Islington – Labour hold
Any council in an area with the socioeconomic composition of Islington would probably be inclined to Labour; the surprise is that it was out of the party’s hands only twelve years ago. Since then its Labour leaders have aimed at competence and their biggest electoral challenge is likely to be from the Green Party.
Kensington and Chelsea – Conservative hold
Added to Labour’s official target list in 2018 only because revulsion over the Grenfell Tower fire overcame psephological logic, K&C ended up with only one seat changing hands (which would probably have gone anyway). The wealthier parts of this borough will keep voting Conservative locally whatever their views on the national party.
Kingston upon Thames – Lib Dem hold
Liberal Democrat control of Kingston was lost in 2014 but the party won in a landslide in 2018. Despite some difficulty over the leadership (two successive leaders being deposed in internal coups), the party seems to have an effective campaign team and local MP Ed Davey is now the party’s leader. We think they are likely to retain control.
Lambeth – Labour hold
To the disgust of local left-wing activists the Labour council leadership in Lambeth has been a firmly moderate one, and as such has been more in touch with the local population. The Green Party now form the main opposition but their challenge is only effective in a few wards.

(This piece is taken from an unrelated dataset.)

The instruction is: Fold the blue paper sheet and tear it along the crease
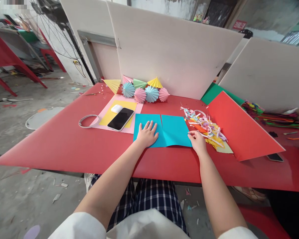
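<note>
A sheet of blue paper [175,130] lies on the red table [72,149] in front of me. It has a crease down its middle and a short slit at the top of that crease. My left hand [147,134] rests flat on the left half, fingers spread. At the right edge, my right hand [198,142] pinches the paper between thumb and fingers. The lower edge bows up slightly near the crease. Just beyond my right hand is a pile of coloured paper strips [209,127].
On the left, a phone [121,119] and a white earphone case [117,108] lie on yellow and pink paper [137,127], beside a ring-shaped roll of tape [89,121]. Folded paper fans [151,94] stand at the back. A red board [241,129] leans at right.
</note>
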`<state>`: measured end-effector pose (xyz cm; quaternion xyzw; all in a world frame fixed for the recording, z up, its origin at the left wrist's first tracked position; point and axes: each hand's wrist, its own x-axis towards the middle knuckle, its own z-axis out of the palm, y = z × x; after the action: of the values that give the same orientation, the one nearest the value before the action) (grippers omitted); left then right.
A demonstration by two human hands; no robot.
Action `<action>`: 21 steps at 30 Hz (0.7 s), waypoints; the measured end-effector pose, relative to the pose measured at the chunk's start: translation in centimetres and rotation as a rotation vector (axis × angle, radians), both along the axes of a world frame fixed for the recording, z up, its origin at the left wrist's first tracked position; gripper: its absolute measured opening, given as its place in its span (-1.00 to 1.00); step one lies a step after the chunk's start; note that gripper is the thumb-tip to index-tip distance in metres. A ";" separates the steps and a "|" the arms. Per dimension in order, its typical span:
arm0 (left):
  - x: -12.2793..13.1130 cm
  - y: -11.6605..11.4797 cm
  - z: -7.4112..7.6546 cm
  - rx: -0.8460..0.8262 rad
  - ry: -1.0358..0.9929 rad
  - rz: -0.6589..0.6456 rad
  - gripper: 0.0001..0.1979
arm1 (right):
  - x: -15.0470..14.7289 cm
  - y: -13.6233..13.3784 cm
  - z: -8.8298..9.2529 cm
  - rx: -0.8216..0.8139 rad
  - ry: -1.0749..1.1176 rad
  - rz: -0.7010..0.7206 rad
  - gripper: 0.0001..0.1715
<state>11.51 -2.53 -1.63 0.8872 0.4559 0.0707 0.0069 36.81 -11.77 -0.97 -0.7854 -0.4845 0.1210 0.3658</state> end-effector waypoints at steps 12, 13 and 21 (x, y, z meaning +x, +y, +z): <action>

Lewisham – Labour Mayor and Council
One of the boroughs with a directly-elected Mayor; when Damien Egan took over from Steve Bullock in 2018. Egan has some internal dissent and the Low Traffic Neighbourhoods are causing problems, but are unlikely to result in a change.
Merton – Labour hold
It may have been quite a shock for Labour to lose seats to the Conservatives here in 2018 – a reverse slightly disguised by simultaneous Liberal Democrat gains from Conservative. Merton is a sharply divided borough and it’s difficult for any party to win a landslide, but Labour have enough safe wards in Mitcham to make them un-challengable in 2022
Newham – Labour Mayor and Council
Rokhsana Fiaz successfully challenged Robin Wales for the Labour selection in 2018 and easily won the election. She has just been deemed reselected as the Mayoral candidate by the London Labour Party despite credible challengers, a decision which has led to resignations. Despite the difficulty she is likely to be reselected easily, and the only question is whether Labour can maintain its 100% share of councillors.
Redbridge – :Labour hold
Demographic change has turned this outer East London borough from a naturally Conservative area to a safe Labour one in a very short space of time. Labour, which had never previously won a majority, took control in 2014 and won a landslide in 2018. If there is a way back for the Conservatives it is not yet apparent.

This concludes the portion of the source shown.